Howard, I doubt, would be missed. His daughter talks into her phone and sneers when Howard tells her how proud he is of her. We can see he is insincere in his affection. But nonetheless, it is the moment of filial rejection that made me flinch. He had it coming, though. After what he does at her school play, Howard’s daughter’s contempt is well-earned.
Howard’s wife Dinah (Idina Menzel) hates him so intensely there is a sequence where he pleads for her to give their marriage a second chance, and she laughs in his face. Her hatred for the man evokes no pity from us. Because each one of us has a bad day, a day that extends its hours into weeks, like tentacles wrapped around a human heart.
We can’t blame Howard for the misfires in life.

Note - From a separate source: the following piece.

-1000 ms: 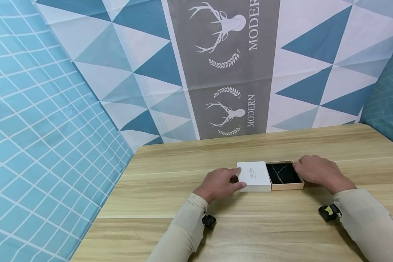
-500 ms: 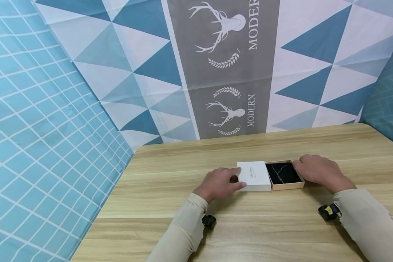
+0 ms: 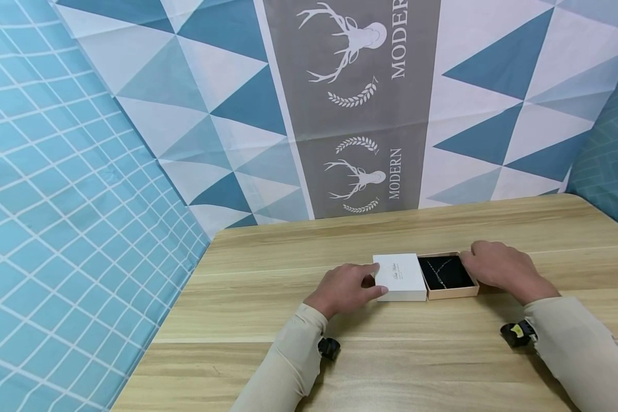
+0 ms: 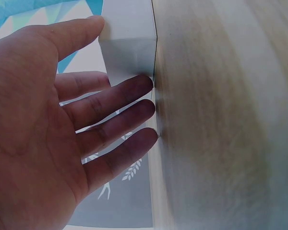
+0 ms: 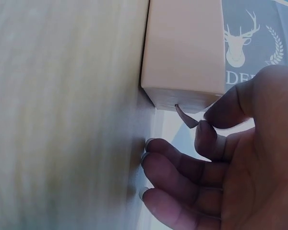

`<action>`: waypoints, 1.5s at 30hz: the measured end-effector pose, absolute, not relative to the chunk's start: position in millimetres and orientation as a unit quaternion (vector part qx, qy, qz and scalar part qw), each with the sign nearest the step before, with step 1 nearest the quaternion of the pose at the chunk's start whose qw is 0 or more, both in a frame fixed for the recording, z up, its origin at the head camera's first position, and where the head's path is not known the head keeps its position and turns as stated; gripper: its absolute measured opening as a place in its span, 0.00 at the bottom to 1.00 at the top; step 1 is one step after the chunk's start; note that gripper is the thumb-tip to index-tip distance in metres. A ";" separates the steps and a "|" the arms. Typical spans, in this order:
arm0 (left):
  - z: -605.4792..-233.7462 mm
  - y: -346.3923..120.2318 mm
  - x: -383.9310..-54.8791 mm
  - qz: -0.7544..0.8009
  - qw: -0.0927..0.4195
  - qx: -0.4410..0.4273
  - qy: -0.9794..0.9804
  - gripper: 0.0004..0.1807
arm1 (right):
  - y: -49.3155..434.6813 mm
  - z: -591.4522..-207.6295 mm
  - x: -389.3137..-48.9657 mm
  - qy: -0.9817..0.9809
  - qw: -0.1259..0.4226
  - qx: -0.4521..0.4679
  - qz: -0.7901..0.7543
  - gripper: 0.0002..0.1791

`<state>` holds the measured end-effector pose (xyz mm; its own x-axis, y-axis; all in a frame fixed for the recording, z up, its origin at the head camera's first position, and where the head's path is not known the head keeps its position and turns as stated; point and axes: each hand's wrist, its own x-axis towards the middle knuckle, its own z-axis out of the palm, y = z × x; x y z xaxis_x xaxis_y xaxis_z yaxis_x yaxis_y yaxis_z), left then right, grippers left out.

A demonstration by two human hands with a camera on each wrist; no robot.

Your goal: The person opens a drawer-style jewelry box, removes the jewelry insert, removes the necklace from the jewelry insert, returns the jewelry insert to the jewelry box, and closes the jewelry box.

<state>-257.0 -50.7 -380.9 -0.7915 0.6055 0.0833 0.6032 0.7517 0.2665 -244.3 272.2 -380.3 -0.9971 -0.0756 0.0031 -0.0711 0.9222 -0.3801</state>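
Note:
On the table lies a jewelry box in two parts: a white printed sleeve and a tan drawer with a black insert. A thin silvery chain rests on the insert. My left hand is at the sleeve's left end, thumb and index fingertips on its top edge; in the left wrist view the other fingers reach out nearly straight beside it. At the drawer's right end, my right hand pinches a small pull tab between thumb and index finger, its other fingertips down near the table.
The wood-grain table runs back to a patterned cloth wall. A blue gridded cloth hangs on the left, a teal one on the right. Each wrist bears a black camera.
The drawer has turned slightly and shifted a touch right, leaving a thin wedge beside the sleeve. My right hand has risen a little; the left hand and sleeve stay put.

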 end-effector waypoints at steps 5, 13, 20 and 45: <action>-380.4 -50.7 -257.3 0.143 0.003 0.327 0.934 0.15 | 270.4 -380.4 -244.7 0.979 -0.011 -0.045 -0.200 0.21; -380.0 -50.8 -257.0 0.143 0.001 0.326 0.934 0.15 | 268.3 -379.7 -244.0 0.977 -0.022 -0.059 -0.202 0.19; -379.4 -50.1 -257.4 0.145 0.001 0.327 0.934 0.15 | 265.9 -378.7 -243.2 0.978 -0.030 -0.063 -0.198 0.17; -380.3 -51.3 -255.6 0.150 0.006 0.329 0.932 0.14 | 261.1 -377.6 -242.1 0.979 -0.023 -0.075 -0.191 0.13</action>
<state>-255.6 -51.3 -380.3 -0.7829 0.6159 0.0880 0.6123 0.7377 0.2843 -242.1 261.1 -377.6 -0.9877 -0.1375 0.0737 -0.1552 0.9161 -0.3697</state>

After all, the difference between success (Salman) and failure (Akshaye Khanna) is one governed by chance. And Howard is definitely on the wrong side of destiny. Uncut Gems captures his downward spiral in simmering, heated brilliantly-written scenes where Sandler gets to play the guy on the downward spiral with such profound empathy that we are with him all the way down.
The camera captures the desperate sweat of failure in frames that are composed like clumsily arranged flower beds at a horticultural show where the soil is beyond irrigation.
And yes, did I mention, Howard is beyond redemption. The film is set in the pricey constantly-mutating world of precious stones and jewellery. The setting and jargon sound so lived-in it feels like we are trapped with Howard in this world of high-end nihilism. This isn’t a pretty film. It’s not in any way inspiring or elevating. And yet it’s a strangely entertaining film, sweeping us into one monstrously misfired misadventure after another. The catastrophes don’t pile up in an accusing heap. They move across Howard’s doomed existence like planets on the prowl, eating into his progressively vitiated existence.
It is hard to describe the experience of watching Uncut Gems. Its savage treatment of a failing life is not for the weak-hearted. As Howard, Adam Sandler is a portrait of peaked doom. Sandler has a terrific cast to boost his loser’s trail. The more lost he gets the deeper the colours of identifiable feelings in this uncut but polished gem of a film.